Unprecedented times are by definition unique in that they provide very few reference points for conducting business… In addition, simply applying the same old techniques to business problems will no longer work. In effect, nowadays experience has less relevance, and for a short period, all players are equal… This means that when trade opportunities arise they are accessible by all suppliers, given the right tools. In the case of the current turmoil, the choice for NAMs is clear: either wait until things revert to normal, or attempt to ‘make do’ with the current situation and if necessary develop new, more appropriate approaches via financial insight.
Despite the radical changes in what were familiar markets, certain fundamentals remain: the need to make an acceptable profit on money placed at risk in a business. This reward for risk has to be better than alternative uses of the money, in order to prevent investment funds drifting elsewhere…

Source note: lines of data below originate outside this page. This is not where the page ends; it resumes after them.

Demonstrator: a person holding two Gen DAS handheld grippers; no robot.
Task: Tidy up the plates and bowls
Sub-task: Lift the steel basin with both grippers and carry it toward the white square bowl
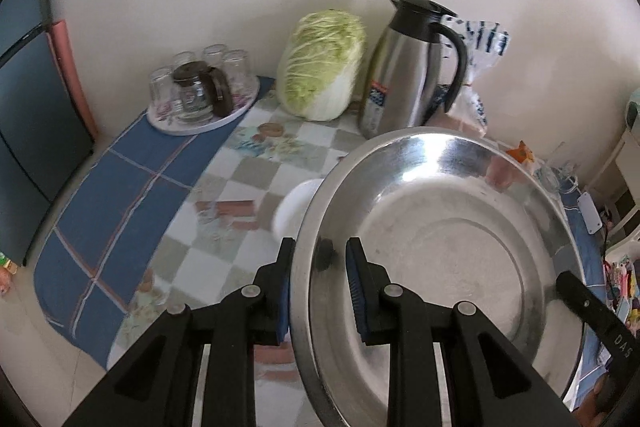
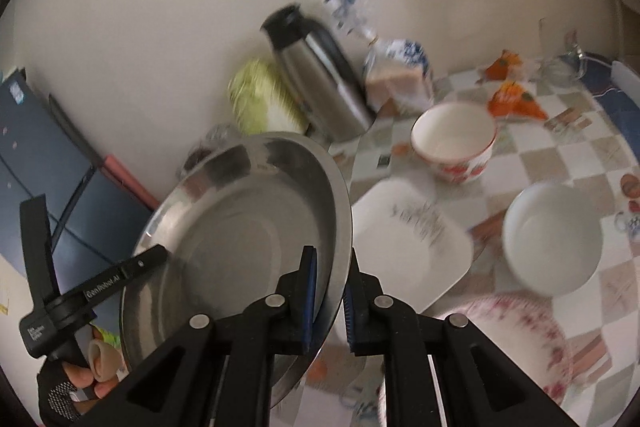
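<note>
Already off the table, the steel basin [image 1: 436, 251] hangs between both tools: the left gripper [image 1: 320, 251] pinches its near-left rim at the bottom centre of the left wrist view, and the right gripper [image 2: 332, 267] is pressed onto the opposite rim at the bottom centre of the right wrist view. Each grip is only a thin bite on smooth, sloping metal, so the basin could probably slip or swing out if the two hands drift apart or tilt unevenly. Below it, a square white plate [image 2: 412, 243], a white bowl [image 2: 554, 241] and a flowered bowl [image 2: 454, 143] lie within reach of a drop. Further back, the steel jug [image 2: 320, 79] and cabbage [image 2: 260, 99] are smeared by blur. A white object [image 1: 294, 207] is mostly hidden behind the basin's rim, and the flowered plate [image 2: 528, 343] is cut off at the lower right
</note>
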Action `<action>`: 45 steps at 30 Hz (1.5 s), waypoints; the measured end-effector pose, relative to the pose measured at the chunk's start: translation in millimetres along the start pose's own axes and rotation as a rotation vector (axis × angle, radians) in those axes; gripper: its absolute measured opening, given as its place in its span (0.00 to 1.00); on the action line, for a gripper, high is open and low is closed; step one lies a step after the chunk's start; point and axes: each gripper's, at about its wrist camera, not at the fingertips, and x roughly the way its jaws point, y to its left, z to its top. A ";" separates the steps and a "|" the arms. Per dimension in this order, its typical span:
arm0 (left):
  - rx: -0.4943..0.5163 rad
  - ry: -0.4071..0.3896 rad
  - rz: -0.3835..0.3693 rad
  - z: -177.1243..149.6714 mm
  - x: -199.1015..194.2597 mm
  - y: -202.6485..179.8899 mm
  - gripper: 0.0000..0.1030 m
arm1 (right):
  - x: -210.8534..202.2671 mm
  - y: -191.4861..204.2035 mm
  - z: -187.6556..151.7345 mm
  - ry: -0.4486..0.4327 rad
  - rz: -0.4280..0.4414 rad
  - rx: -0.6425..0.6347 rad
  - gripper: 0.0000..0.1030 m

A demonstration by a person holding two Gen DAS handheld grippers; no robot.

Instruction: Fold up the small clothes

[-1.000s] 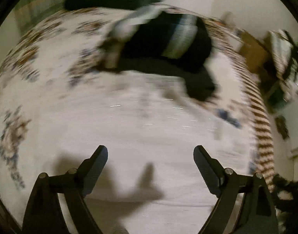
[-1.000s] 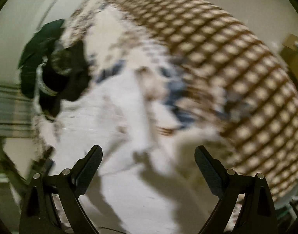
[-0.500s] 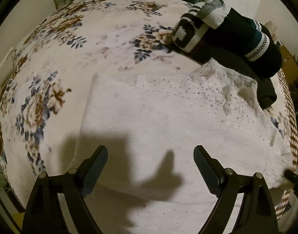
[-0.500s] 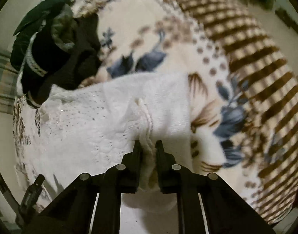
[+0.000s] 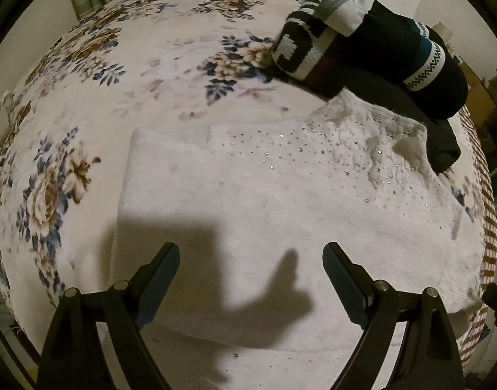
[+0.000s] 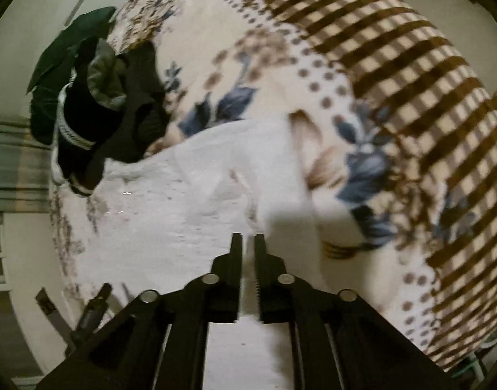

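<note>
A white knitted garment [image 5: 281,195] with small sparkling studs lies spread flat on the flowered bed blanket [image 5: 118,81]. My left gripper [image 5: 251,250] hovers open over its near part, fingers wide apart with nothing between them. In the right wrist view the same garment [image 6: 183,211] shows a raised fold that runs into my right gripper [image 6: 247,237]. Those jaws stand nearly together with a thin ridge of white cloth pinched between them, and they are opening slightly.
A pile of dark knitted clothes [image 5: 394,65] with white patterned bands lies at the garment's far edge, also seen as the dark pile [image 6: 95,123]. A dark green pillow [image 6: 63,61] sits behind it. The blanket's brown checked border [image 6: 394,81] drops off at the bed's edge.
My right gripper went from wide open to closed on a fold at the white garment's edge. My left gripper swung down over the garment and stays open.
</note>
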 end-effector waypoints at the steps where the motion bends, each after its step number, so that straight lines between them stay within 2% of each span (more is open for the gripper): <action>1: 0.000 0.003 -0.002 -0.8 0.2 -1.1 0.87 | 5.1 1.4 -0.3 0.014 0.005 0.011 0.30; 2: 0.001 0.006 -0.006 -1.9 0.2 -2.7 0.87 | 12.5 3.2 -0.9 0.034 -0.004 0.016 0.44; 4: 0.006 0.009 -0.009 -4.1 -0.2 -6.2 0.87 | 28.4 4.7 -3.3 0.062 -0.021 0.024 0.46; 5: 0.012 0.011 -0.009 -5.1 -0.2 -8.4 0.87 | 32.9 5.8 -4.8 0.061 -0.024 0.023 0.42; 6: 0.016 0.012 -0.009 -5.5 -0.6 -9.7 0.87 | 34.5 8.7 -7.6 0.042 -0.041 0.017 0.15; 7: 0.019 0.010 -0.010 -5.7 -1.7 -11.1 0.87 | 33.0 11.0 -9.1 0.027 -0.045 0.010 0.06; 10: 0.031 0.000 -0.015 -5.5 -5.3 -13.2 0.87 | 14.8 23.9 -15.1 -0.059 -0.059 -0.040 0.06; 15: 0.038 -0.011 -0.016 -3.6 -9.0 -12.6 0.87 | -22.9 32.0 -24.8 -0.115 -0.043 -0.069 0.06; 22: 0.052 0.003 -0.003 -1.5 -2.4 -8.1 0.87 | -30.5 8.5 -33.6 -0.058 -0.104 -0.099 0.06; 24: 0.057 0.008 0.007 -2.8 3.0 -6.1 0.87 | -17.7 0.9 -34.7 -0.010 -0.118 -0.111 0.06; 25: 0.062 0.017 0.016 -3.6 8.2 -5.4 0.87 | -7.6 -0.6 -34.9 0.042 -0.132 -0.131 0.06; 26: 0.066 0.025 0.024 -4.4 12.8 -5.1 0.87 | -1.9 -1.9 -35.3 0.065 -0.164 -0.143 0.06; 29: 0.081 0.038 0.040 -7.5 23.2 -4.7 0.87 | -2.2 -0.4 -36.9 0.050 -0.235 -0.161 0.21; 30: 0.089 0.038 0.047 -8.4 25.4 -5.1 0.87 | -7.5 2.6 -37.6 0.018 -0.233 -0.169 0.32; 32: 0.108 0.039 0.056 -10.5 28.6 -6.5 0.87 | -19.0 13.3 -40.0 -0.065 -0.246 -0.209 0.42; 34: 0.135 0.048 0.069 -13.0 32.3 -8.5 0.87 | -16.4 27.6 -43.3 -0.089 -0.244 -0.281 0.42; 37: 0.147 0.060 0.067 -15.8 35.2 -7.5 0.87 | 11.9 35.7 -46.4 -0.032 -0.280 -0.352 0.42; 39: 0.140 0.067 0.063 -17.2 35.0 -4.6 0.87 | 42.2 28.3 -47.6 0.019 -0.369 -0.384 0.42; 40: 0.130 0.067 0.060 -18.1 32.3 -1.7 0.87 | 52.3 25.6 -47.1 0.043 -0.386 -0.389 0.42; 43: 0.094 0.039 0.041 -22.3 11.8 11.5 0.87 | 47.8 21.4 -44.7 0.049 -0.340 -0.373 0.43; 45: 0.069 0.018 0.024 -29.0 -6.6 23.8 0.87 | 25.7 20.4 -46.1 0.038 -0.248 -0.350 0.57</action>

Achieving an appropriate level of reward for risk results in increased autonomy, cheaper costs of borrowing, more support from suppliers, more motivated staff and ultimately an improved shopping experience for the consumer-shopper. Failure to do so results in the increasing gaps becoming evident in High Streets throughout the UK.
In other words, it has become crucial for NAMs to be able to calculate a customer’s Return On Capital Employed (ROCE) using latest P&L and Balance Sheet data, and to be able to compare the customer’s performance with that of their retail competitors. ROCE is driven by net margin (efficiency) and asset-rotation (stockturn). The ability to compare the customer’s performance in these ratios with that of the competition allows the NAM to identify shortfalls that can be corrected via improved supplier-retailer integration. Incorporating this remedial help into finance-based negotiation sessions allows NAMs to trade their support for increased collaboration and willing compliance.
A trade opportunity is a window that opens briefly in the market. Apart from being transient, the opportunity is usually available to all suppliers. In a rapidly changing market, where retailers are increasingly using crowdsourcing, behavioural pricing to tailor store-level assortments to local, if not individual shopper need, and also ‘own’ the consumer, a supplier’s ability to assess and speedily react to trade opportunities can provide a competitive edge…
Being able to calculate and demonstrate the supplier’s direct impact on a customer’s financial performance, faster than other suppliers, consolidates that edge…
Using numbers from the customer’s latest annual reports engages the share-owning buyer, to the exclusion of any competitor awaiting a return to normal…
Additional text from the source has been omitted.